README.md

[![Build Status](https://travis-ci.org/marcelog/ex_abnf.svg)](https://travis-ci.org/marcelog/ex_abnf)

## About

A parser and interpreter written in [Elixir](http://elixir-lang.org/) for [ABNF grammars](https://en.wikipedia.org/wiki/Augmented_Backus%E2%80%93Naur_Form).

ABNF is defined in the [RFC2234](https://tools.ietf.org/html/rfc2234), which is
obsoleted by [RFC4234](https://tools.ietf.org/html/rfc4234), which in turn is
obsoleted by the [RFC5234](https://tools.ietf.org/html/rfc5234). There's also an update
in the [RFC7405](https://tools.ietf.org/html/rfc7405).
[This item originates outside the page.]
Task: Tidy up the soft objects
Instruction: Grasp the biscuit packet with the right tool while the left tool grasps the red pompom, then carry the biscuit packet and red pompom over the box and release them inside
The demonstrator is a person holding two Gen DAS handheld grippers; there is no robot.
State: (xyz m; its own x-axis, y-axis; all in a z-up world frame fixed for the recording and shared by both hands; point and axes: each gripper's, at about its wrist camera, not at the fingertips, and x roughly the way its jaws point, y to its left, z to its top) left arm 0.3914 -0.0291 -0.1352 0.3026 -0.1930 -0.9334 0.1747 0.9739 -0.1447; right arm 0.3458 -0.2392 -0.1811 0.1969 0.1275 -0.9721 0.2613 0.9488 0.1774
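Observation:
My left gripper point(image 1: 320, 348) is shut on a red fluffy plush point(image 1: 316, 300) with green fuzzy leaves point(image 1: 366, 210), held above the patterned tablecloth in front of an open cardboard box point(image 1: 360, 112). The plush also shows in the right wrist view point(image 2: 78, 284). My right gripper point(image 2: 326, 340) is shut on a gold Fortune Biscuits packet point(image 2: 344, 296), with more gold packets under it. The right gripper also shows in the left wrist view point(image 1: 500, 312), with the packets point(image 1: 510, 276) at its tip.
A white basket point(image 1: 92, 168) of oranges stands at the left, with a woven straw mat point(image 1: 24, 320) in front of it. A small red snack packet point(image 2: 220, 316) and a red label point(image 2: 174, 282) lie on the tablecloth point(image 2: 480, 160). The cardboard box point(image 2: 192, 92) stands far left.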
This library implements the latest definition (RFC5234) (with erratas #3076, and #2968), and RFC7405.

## Use example

    iex(1)> grammar = ABNF.load_file "test/resources/ipv4.abnf"
    iex(2)> initial_state = %{}
    iex(2)> ABNF.apply grammar, "ipv4address", '250.246.192.34', initial_state
    %ABNF.CaptureResult{
      input: '250.246.192.34',
      rest: '',
      state: %{ipv4address: '250.246.192.34'},
      string_text: '250.246.192.34',
      string_tokens: ['250', '.', '246', '.', '192', '.', '34'],
      values: ["Your ip address is: 250.246.192.34"]
    }

The result can be read as an [%ABNF.CaptureResult{}](https://github.com/marcelog/ex_abnf/blob/master/lib/ex_abnf/capture_result.ex)
where:
 * **input**: The original input
 * **rest**: The part of the input that **didn't** match.
 * **state**: The state after running all the rules applied to the input.
 * **string_text**: The rule value as a string (this might or might not be the same  as the rule value, since you can return custom values when adding a reduce code to the rule).
 * **string_tokens**: Each one of the values that compose the string (in this case, [octet, dot, octet, dot, octet, dot, octet]).
 * **values**: The rule value. In this case the value comes from the reduce code in the [grammar itself](https://github.com/marcelog/ex_abnf/blob/master/test/resources/ipv4.abnf#L6).

## More complex examples

* There's a small sample application at [https://github.com/marcelog/ex_abnf_example](https://github.com/marcelog/ex_abnf_example). An article
describing this application is located at [http://marcelog.github.io/articles/abnf_grammars_in_elixir.html](http://marcelog.github.io/articles/abnf_grammars_in_elixir.html).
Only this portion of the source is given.